TASK STATEMENT: Would you restate the full listing word for word and omit its pictures?

BEGIN

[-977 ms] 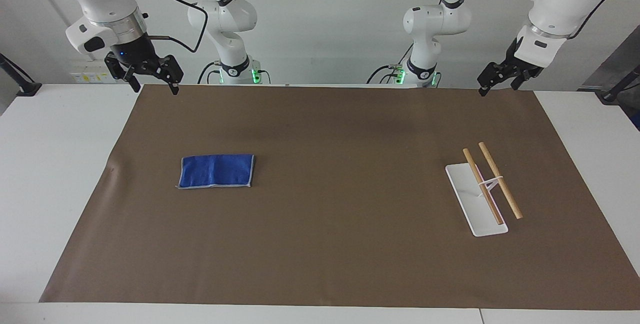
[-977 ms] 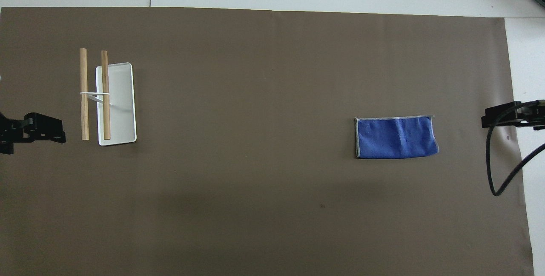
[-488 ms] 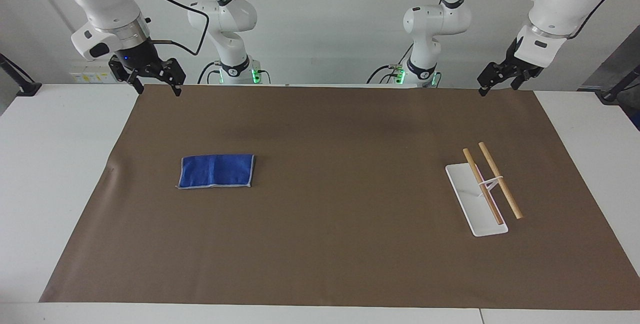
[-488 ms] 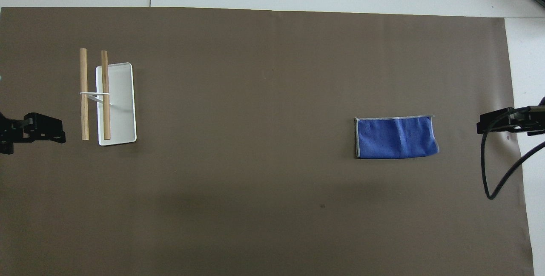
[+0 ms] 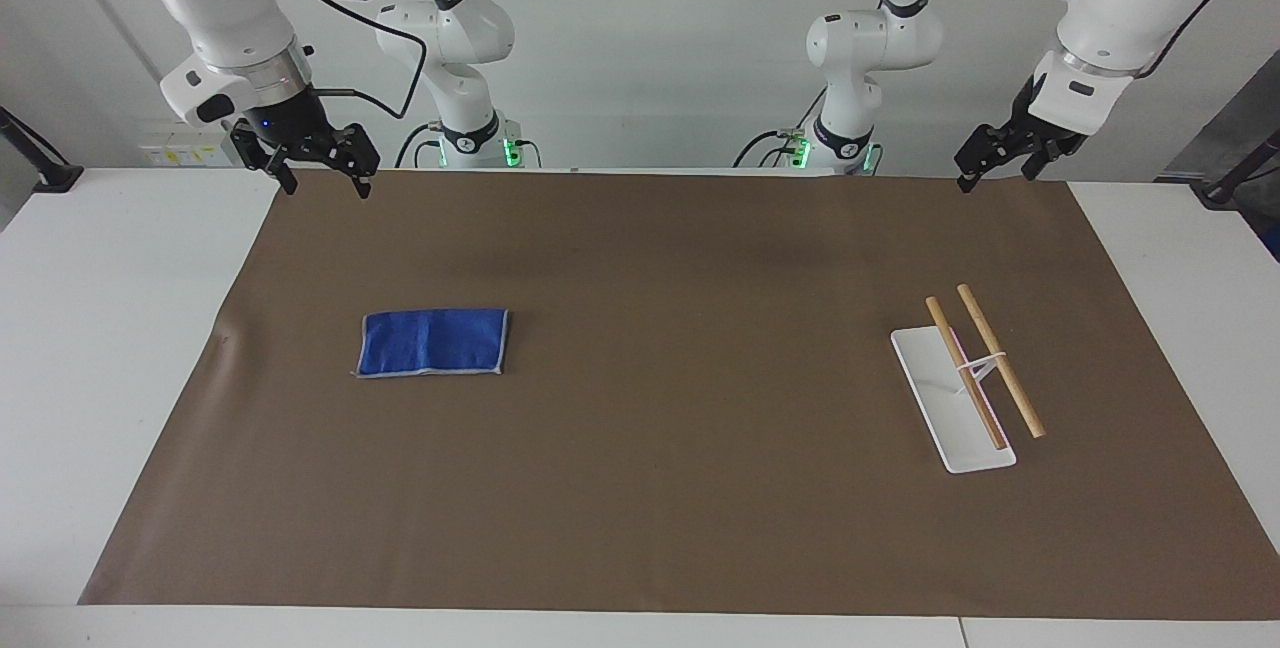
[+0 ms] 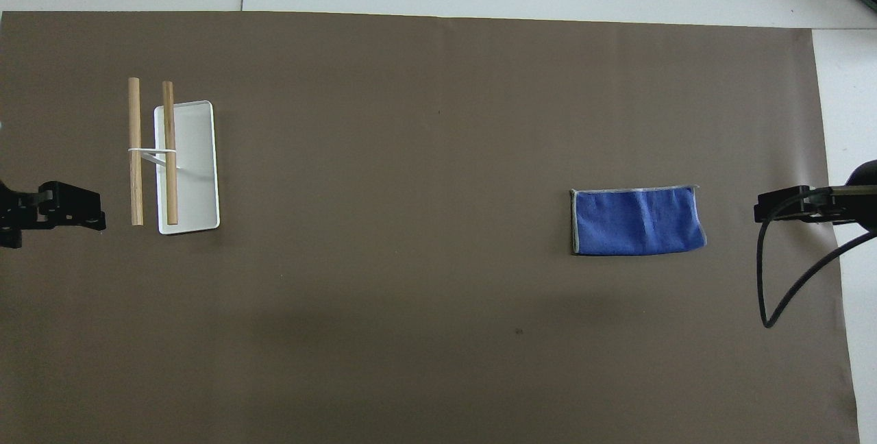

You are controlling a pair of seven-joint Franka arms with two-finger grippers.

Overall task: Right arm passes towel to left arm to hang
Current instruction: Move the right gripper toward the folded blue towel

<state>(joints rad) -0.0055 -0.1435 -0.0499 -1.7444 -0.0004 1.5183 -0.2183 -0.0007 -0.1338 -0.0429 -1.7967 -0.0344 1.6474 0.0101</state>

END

SOLVED EXERCISE:
[-977 ms] 
[-977 ms] 
[-488 ms] 
[-488 ms] 
[+0 ms] 
[+0 ms] 

You are controlling a pair of seven-joint Franka arms with two-finger grippers.

Overall task: Right arm passes towel to left arm to hang
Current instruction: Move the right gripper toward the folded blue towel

<state>(joints rad) -0.0055 -0.1435 -0.0499 -1.7444 -0.0004 1.5183 -0.2183 -0.0007 -0.1338 -0.0429 -1.7967 -0.0344 1.6474 0.0101</state>

What was asked now has a complete answer.